Here’s an article from Daniel Dale, Canadian reporter for the Toronto Star - (follow him at @ddale8) has doggedly checked T’s speeches, misstatements and lies.

I’ve made it my mission to fact-check every word Donald Trump utters as president. That means trying to watch every speech, read every transcript, decipher every tweet. I’ve accidentally established a reputation for using Twitter to point out that he’s lying within seconds of him telling a lie.

People sometimes ask in response how I can blast out these corrections so quickly. But I have no special talent. My secret is that Trump tells the same lies over and over.

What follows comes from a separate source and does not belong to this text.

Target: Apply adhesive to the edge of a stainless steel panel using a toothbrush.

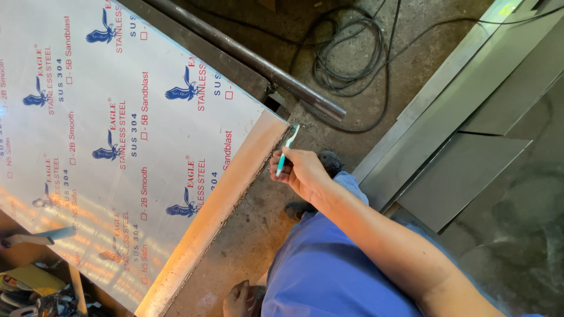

Fact-checking Trump is kind of like fact-checking one of those talking dolls programmed to say the same phrases for eternity, except if none of those phrases were true. As any parent who owns a squealing Elmo can tell you, the phrases can get tiresome. I’m sure my Twitter followers get bored when I remind them that Trump wasn’t the president who got the Veterans Choice health-care program passed (Barack Obama signed it into law in 2014 ), that U.S. Steel is not building six, seven, eight or nine new plants (it has recently invested in two existing plants) and that foreign governments don’t force their unsavory citizens into the lottery for U.S. green cards (would-be immigrants enter of their own free will).

I’m a Canadian reporter, the Washington bureau chief for the Toronto Star. I wasn’t sent here to cover the honesty beat. I do most of the fact-checking on my own time, spending weekday nights and painful Sundays staring at rally transcripts in my pajamas.

My American colleagues have done wonderful investigative and explanatory journalism on Trump. But with some notable exceptions, like The Washington Post’s terrific fact-checking team led by Glenn Kessler, I don’t think U.S. media outlets have been persistent enough in fighting a daily battle for truth itself.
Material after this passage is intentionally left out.